Exactly the lines from the one with "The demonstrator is" through the end of the material are to be output, both included, with no other text.

▶ Provided data
<<<<

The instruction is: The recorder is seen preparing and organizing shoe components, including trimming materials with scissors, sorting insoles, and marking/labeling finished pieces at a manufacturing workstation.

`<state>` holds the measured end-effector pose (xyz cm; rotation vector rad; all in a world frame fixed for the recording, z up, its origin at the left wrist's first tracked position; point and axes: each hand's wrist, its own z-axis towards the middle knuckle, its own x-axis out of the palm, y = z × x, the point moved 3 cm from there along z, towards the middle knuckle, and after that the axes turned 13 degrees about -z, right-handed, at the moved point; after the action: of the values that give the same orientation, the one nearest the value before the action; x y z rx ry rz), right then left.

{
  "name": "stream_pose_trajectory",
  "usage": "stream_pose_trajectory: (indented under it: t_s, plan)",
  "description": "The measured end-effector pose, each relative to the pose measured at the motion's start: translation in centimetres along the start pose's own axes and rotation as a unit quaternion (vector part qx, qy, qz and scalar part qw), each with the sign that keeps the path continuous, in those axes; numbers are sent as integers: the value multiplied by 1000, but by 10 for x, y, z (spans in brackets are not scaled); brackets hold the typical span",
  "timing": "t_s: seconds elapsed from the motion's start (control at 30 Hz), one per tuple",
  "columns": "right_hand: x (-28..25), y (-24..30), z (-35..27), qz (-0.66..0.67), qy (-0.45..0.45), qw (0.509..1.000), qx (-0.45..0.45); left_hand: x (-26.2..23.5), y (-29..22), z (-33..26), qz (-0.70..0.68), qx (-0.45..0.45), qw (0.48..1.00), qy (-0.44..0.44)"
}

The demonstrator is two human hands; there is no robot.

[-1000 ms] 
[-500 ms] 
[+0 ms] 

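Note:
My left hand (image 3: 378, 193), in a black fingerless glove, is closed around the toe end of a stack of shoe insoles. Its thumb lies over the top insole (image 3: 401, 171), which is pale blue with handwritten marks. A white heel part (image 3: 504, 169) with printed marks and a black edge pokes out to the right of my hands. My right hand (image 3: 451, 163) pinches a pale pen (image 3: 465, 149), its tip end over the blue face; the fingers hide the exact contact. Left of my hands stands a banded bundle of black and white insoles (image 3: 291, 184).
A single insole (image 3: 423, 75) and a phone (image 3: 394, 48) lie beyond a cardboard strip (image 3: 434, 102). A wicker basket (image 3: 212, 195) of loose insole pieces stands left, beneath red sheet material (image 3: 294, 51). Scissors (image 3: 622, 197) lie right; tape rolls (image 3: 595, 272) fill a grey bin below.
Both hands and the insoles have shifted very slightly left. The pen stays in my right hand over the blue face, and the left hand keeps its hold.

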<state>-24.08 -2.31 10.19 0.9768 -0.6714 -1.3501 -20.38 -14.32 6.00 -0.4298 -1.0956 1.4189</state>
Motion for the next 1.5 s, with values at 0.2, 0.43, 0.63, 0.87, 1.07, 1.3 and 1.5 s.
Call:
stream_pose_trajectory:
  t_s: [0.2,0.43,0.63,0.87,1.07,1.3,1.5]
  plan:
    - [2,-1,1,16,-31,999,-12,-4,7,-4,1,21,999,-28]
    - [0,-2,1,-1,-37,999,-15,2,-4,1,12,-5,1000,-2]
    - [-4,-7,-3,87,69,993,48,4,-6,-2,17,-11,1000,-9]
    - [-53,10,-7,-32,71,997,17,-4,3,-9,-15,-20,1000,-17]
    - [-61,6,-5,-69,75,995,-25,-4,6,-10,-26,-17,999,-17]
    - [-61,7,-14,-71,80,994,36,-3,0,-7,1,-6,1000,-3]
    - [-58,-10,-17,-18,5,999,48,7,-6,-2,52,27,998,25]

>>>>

▶ Task response
The demonstrator is two human hands; there is no robot.

[-1000 ms] 
[-500 ms] 
[+0 ms] 

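Note:
My left hand (image 3: 378, 193), in a black fingerless glove, is closed around the toe end of a stack of shoe insoles. Its thumb lies over the top insole (image 3: 401, 171), which is pale blue with handwritten marks. A white heel part (image 3: 504, 169) with printed marks and a black edge pokes out to the right of my hands. My right hand (image 3: 451, 163) pinches a pale pen (image 3: 465, 149), its tip end over the blue face; the fingers hide the exact contact. Left of my hands stands a banded bundle of black and white insoles (image 3: 291, 184).
A single insole (image 3: 423, 75) and a phone (image 3: 394, 48) lie beyond a cardboard strip (image 3: 434, 102). A wicker basket (image 3: 212, 195) of loose insole pieces stands left, beneath red sheet material (image 3: 294, 51). Scissors (image 3: 622, 197) lie right; tape rolls (image 3: 595, 272) fill a grey bin below.
Both hands and the insoles have shifted very slightly left. The pen stays in my right hand over the blue face, and the left hand keeps its hold.
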
<state>-24.08 -2.31 10.19 0.9768 -0.6714 -1.3501 -20.38 -14.32 6.00 -0.4298 -1.0956 1.4189</state>
Motion for the next 1.5 s, with values at 0.2, 0.43, 0.63, 0.87, 1.07, 1.3 and 1.5 s.
Call:
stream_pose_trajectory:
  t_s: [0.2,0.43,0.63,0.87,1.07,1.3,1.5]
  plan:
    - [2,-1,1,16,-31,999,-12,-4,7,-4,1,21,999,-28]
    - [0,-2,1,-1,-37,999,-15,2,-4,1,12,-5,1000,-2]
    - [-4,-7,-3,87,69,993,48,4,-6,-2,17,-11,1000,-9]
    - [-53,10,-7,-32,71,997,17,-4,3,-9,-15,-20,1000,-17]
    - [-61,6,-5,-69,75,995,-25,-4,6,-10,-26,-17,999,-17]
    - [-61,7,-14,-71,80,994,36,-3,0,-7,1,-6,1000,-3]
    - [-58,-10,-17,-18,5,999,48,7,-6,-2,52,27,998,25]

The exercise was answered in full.